━━━ Information supplied ━━━

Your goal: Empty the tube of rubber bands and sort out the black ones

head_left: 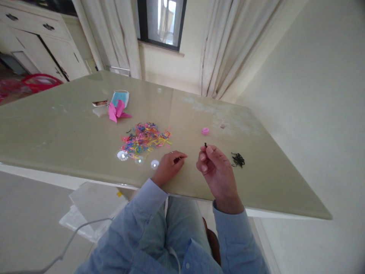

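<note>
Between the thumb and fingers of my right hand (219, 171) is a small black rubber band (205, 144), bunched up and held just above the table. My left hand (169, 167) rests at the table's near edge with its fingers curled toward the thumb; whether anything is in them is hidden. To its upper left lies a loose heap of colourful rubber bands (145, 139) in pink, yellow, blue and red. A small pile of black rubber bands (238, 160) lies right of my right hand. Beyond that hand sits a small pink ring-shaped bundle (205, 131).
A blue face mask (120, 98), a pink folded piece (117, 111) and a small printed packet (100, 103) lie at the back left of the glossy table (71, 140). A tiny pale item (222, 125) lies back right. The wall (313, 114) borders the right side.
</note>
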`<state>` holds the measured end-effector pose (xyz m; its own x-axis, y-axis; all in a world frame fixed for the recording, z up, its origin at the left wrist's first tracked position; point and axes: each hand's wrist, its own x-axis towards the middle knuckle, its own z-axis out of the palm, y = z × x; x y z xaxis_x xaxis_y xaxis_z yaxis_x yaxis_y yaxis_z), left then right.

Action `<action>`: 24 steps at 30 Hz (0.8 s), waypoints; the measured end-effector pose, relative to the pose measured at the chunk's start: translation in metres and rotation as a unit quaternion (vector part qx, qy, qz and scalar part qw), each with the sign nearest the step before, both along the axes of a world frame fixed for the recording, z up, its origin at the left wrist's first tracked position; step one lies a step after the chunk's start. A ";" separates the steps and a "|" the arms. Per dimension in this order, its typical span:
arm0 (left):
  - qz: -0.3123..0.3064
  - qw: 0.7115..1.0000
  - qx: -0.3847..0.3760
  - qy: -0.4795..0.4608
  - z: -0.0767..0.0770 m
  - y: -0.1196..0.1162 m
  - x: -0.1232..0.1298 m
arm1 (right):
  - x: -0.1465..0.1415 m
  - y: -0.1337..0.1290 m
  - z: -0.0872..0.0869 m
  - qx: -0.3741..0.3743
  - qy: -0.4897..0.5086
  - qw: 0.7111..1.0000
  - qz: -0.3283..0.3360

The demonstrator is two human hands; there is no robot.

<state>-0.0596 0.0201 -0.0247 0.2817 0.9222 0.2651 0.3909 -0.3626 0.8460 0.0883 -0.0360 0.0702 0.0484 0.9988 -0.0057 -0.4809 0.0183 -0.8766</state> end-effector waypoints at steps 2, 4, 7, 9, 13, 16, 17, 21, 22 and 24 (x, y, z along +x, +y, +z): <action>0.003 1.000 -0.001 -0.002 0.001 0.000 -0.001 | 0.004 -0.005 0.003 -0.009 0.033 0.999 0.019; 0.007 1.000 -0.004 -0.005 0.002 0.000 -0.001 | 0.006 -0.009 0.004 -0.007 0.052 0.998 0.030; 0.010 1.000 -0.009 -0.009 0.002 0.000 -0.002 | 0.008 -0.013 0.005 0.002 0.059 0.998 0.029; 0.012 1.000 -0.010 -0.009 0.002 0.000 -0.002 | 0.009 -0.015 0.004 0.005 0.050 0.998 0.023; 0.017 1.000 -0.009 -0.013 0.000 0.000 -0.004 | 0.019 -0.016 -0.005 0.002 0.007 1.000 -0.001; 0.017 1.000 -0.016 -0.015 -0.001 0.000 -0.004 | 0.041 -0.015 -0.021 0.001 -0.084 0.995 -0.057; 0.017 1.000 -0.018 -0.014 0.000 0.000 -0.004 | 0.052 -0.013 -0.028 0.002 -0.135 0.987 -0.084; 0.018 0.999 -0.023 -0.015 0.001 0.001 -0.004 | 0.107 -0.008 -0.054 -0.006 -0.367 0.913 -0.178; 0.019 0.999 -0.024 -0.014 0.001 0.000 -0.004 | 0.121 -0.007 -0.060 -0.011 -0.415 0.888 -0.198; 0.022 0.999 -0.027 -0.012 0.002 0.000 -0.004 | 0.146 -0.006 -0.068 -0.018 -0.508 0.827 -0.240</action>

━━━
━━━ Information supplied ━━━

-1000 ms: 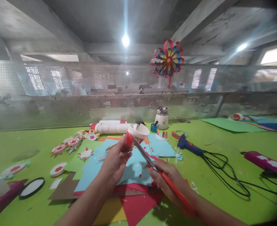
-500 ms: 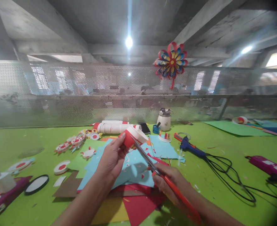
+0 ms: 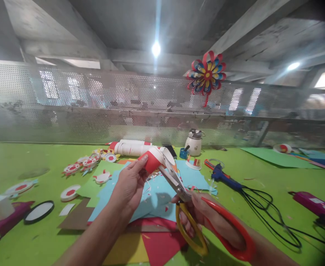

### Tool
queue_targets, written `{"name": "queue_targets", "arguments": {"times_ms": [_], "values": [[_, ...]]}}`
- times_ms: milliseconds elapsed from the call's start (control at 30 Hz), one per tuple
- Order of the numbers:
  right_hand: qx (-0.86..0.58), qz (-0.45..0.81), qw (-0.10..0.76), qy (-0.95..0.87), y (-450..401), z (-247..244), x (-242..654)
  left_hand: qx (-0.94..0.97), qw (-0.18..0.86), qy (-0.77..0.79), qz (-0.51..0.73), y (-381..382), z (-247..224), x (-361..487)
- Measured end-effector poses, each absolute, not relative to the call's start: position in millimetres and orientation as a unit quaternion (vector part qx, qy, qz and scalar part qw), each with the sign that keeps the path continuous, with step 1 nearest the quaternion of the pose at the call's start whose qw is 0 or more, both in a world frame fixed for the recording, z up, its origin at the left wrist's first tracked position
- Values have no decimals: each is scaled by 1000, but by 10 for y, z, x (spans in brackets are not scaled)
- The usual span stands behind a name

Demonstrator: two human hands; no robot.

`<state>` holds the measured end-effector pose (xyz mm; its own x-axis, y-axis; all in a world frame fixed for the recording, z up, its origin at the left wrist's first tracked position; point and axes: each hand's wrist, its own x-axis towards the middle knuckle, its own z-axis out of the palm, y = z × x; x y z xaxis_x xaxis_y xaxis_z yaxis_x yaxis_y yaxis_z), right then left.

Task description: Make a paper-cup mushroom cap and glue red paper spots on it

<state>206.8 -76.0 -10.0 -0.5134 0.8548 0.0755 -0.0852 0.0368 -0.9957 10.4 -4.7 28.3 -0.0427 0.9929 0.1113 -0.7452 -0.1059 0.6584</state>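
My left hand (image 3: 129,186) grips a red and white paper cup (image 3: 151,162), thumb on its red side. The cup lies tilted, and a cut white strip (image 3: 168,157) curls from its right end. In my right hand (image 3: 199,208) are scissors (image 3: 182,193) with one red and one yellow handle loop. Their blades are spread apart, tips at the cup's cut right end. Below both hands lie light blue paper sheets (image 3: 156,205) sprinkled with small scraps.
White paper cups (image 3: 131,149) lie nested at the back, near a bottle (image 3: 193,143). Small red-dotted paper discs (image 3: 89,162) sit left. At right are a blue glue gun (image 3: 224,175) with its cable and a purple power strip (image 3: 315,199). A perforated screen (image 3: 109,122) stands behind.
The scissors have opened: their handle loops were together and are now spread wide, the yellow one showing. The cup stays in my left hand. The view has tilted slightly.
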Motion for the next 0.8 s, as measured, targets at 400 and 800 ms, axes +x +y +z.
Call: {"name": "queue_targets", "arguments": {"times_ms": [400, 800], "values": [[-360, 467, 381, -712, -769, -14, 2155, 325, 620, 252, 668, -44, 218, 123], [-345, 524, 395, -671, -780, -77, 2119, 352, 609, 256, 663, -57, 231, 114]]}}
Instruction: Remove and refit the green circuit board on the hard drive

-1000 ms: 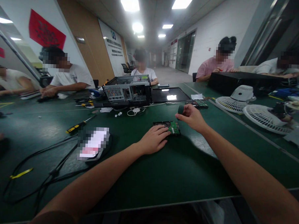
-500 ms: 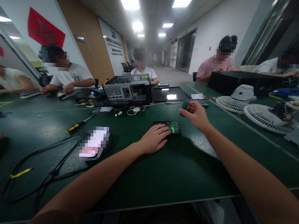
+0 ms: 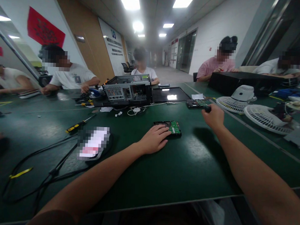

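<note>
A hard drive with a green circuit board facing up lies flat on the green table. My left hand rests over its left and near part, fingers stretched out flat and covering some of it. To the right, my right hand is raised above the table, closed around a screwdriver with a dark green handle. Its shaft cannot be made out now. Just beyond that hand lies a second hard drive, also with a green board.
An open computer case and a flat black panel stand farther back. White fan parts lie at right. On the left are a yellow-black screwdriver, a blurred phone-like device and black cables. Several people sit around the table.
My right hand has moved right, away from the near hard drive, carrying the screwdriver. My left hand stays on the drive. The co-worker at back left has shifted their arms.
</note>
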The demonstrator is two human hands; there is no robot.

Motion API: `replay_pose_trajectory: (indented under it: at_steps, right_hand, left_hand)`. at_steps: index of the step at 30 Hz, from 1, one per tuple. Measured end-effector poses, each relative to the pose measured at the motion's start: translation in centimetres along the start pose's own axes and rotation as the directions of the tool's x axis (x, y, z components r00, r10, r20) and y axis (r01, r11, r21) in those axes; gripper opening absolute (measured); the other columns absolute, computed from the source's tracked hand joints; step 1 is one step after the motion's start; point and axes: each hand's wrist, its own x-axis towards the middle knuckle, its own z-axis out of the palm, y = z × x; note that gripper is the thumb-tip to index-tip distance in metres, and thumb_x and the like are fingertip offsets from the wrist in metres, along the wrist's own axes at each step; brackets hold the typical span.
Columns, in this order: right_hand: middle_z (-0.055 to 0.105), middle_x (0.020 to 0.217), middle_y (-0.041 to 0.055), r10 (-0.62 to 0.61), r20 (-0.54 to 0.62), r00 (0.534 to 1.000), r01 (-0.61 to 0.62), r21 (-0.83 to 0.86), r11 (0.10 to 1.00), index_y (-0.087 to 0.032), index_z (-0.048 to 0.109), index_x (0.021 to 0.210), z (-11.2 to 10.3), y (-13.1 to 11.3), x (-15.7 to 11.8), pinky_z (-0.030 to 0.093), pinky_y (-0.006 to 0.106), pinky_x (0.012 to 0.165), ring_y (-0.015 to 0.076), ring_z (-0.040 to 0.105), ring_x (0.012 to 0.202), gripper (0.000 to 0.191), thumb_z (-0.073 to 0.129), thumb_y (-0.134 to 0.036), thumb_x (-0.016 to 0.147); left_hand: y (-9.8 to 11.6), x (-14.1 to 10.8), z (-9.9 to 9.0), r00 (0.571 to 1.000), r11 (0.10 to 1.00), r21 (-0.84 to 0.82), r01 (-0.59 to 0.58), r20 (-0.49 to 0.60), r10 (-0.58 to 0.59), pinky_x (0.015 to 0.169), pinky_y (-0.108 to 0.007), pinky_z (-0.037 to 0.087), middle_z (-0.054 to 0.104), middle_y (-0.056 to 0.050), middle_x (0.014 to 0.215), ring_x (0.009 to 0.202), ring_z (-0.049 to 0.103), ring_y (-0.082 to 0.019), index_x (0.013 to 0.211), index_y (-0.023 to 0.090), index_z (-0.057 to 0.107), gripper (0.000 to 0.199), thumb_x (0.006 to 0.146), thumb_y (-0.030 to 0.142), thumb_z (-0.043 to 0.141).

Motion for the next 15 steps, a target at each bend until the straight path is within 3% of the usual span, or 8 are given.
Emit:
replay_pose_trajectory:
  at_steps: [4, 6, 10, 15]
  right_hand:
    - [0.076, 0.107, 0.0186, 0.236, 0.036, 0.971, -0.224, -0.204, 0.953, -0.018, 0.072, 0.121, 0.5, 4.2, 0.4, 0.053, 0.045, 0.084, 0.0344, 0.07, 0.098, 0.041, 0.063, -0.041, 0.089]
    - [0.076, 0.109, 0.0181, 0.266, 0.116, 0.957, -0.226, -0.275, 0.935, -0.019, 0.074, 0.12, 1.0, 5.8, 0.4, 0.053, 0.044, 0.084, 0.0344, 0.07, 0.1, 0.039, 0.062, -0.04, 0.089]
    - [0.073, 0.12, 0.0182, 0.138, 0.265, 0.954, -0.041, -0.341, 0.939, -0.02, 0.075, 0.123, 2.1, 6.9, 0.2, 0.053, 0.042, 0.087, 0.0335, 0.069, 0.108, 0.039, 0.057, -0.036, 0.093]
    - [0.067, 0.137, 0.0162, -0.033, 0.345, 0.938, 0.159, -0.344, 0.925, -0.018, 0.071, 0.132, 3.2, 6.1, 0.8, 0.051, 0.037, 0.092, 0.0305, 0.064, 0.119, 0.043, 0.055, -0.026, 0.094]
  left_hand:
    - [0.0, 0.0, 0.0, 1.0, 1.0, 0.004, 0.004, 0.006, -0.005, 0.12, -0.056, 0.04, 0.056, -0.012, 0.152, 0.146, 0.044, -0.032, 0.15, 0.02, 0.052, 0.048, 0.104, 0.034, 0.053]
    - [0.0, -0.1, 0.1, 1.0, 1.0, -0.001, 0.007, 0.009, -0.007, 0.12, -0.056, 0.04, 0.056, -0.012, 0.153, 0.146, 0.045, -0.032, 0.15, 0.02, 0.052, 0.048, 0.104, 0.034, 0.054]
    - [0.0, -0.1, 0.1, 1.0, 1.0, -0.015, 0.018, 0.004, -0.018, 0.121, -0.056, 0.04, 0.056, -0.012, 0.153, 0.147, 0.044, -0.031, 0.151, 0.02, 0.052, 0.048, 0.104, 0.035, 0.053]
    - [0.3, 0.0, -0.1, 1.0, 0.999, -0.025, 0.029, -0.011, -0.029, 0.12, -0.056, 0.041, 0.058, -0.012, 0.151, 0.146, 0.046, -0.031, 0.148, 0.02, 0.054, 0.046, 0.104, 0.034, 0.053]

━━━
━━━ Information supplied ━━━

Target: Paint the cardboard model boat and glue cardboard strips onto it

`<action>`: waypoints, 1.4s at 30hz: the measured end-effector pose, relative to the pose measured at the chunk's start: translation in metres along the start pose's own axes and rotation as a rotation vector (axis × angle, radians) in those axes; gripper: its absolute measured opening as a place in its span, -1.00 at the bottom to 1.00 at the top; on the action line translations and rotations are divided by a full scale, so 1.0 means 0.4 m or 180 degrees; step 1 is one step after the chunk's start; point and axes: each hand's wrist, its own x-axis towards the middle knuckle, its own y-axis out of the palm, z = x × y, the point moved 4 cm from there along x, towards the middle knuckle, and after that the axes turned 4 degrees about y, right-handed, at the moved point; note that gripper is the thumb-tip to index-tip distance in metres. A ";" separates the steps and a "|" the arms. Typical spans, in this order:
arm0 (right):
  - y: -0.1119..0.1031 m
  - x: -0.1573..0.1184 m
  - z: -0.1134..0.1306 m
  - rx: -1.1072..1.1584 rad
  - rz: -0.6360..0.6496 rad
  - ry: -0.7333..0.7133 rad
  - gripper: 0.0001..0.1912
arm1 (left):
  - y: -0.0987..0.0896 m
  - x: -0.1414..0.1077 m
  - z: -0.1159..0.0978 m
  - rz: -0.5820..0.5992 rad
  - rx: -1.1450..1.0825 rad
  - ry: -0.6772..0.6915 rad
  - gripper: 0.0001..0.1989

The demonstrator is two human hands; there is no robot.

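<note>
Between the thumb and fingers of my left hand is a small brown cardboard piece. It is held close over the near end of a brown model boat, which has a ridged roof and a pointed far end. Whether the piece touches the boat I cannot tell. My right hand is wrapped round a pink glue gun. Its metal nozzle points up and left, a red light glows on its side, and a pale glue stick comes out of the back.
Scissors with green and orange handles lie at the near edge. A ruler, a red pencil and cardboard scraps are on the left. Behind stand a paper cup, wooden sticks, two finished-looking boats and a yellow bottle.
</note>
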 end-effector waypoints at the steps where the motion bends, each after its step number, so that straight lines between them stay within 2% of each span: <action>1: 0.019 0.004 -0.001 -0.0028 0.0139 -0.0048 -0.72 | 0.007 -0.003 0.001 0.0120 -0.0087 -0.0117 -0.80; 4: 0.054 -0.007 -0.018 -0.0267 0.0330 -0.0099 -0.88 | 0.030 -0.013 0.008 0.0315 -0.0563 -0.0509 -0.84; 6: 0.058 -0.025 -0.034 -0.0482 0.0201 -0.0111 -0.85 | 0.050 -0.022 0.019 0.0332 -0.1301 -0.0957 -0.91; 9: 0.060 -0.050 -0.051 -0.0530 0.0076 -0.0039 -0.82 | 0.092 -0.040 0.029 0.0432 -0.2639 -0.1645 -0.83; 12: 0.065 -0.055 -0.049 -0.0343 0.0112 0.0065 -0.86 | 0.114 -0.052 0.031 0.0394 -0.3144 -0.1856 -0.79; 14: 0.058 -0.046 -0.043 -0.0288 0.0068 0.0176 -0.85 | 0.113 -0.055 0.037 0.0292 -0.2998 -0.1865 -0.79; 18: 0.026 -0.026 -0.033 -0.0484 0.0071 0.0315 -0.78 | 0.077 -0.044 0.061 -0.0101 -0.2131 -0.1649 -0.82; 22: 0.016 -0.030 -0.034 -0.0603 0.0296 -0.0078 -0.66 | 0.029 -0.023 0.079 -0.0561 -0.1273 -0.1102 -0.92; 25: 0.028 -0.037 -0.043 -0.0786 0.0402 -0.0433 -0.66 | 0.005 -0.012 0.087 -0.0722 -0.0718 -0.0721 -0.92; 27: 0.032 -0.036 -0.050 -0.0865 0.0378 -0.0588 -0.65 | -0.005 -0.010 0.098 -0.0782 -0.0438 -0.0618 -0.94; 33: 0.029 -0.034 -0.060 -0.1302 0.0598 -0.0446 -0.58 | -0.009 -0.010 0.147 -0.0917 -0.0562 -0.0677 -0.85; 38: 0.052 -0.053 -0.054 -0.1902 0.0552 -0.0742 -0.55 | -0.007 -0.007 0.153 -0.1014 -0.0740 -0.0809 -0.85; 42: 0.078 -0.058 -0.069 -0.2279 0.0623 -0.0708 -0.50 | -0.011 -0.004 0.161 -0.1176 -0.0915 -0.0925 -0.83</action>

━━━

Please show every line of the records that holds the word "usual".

- The usual span stands behind a name
Motion for the next 15 steps, a target at each bend until the straight path is within 3% of the usual span, or 8 are given.

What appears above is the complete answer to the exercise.